— Work request —
Please transcribe the data that follows exactly, from its first line through the line that contains "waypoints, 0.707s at".

= = =

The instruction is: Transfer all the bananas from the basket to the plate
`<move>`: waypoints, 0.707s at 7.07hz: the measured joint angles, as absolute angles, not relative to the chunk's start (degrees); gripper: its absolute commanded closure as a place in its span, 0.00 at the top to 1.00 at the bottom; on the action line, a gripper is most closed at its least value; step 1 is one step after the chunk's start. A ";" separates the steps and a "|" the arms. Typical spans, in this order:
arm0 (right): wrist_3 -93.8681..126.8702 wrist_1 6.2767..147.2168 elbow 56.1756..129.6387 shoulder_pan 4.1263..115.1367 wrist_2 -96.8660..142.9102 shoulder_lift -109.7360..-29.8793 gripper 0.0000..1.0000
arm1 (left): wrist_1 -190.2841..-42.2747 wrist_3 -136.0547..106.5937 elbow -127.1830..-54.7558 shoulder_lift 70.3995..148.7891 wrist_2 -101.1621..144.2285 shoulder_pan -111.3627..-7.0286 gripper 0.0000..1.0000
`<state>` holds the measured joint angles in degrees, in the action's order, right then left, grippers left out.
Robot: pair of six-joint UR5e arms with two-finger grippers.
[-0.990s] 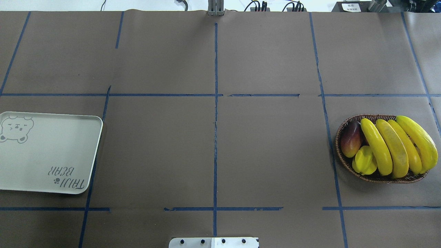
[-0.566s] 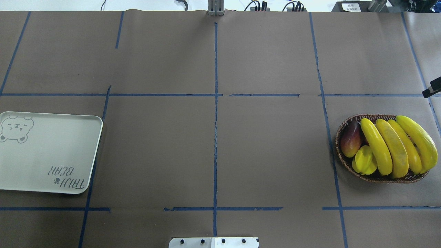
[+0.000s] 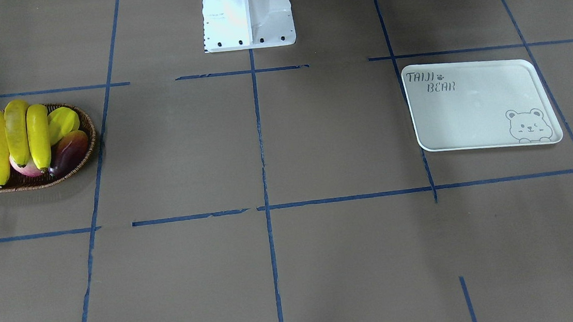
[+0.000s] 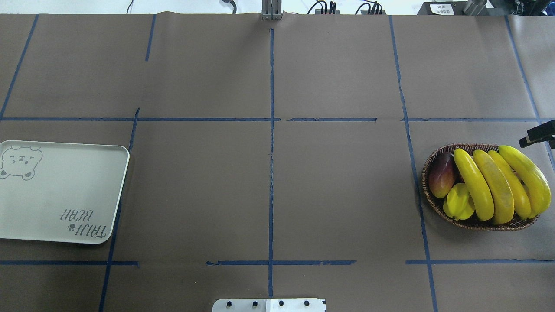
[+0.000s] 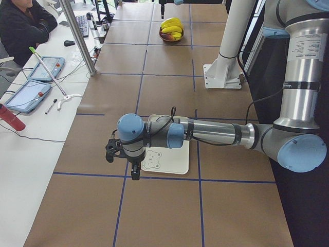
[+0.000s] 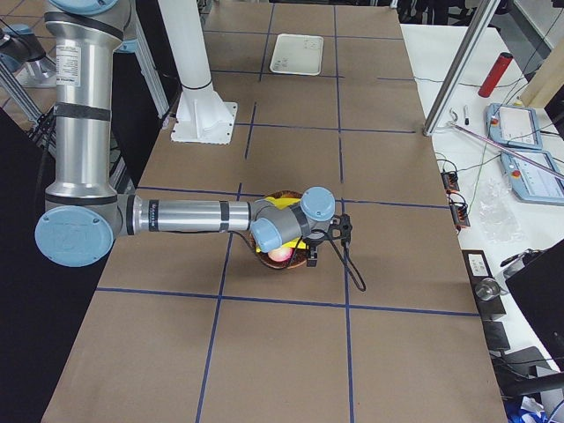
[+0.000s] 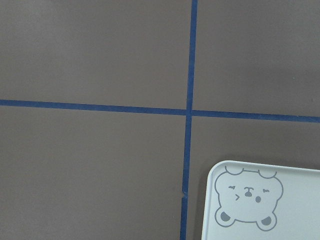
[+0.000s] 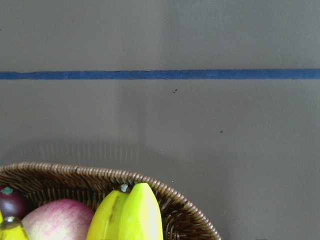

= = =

— Answer to this task —
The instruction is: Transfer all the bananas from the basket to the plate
`<move>`: waypoints, 0.707s at 7.07hz: the measured joint angles, as absolute angles, not relative to the chunk's start (degrees); gripper: its absolute commanded closure as a place in its span, 0.00 at the top to 1.00 at the bottom; on the action line, a gripper is most closed at its least value; step 1 is one step after the chunk's start. A ";" separates the steps and a "|" the arms. Typical spans, in this order:

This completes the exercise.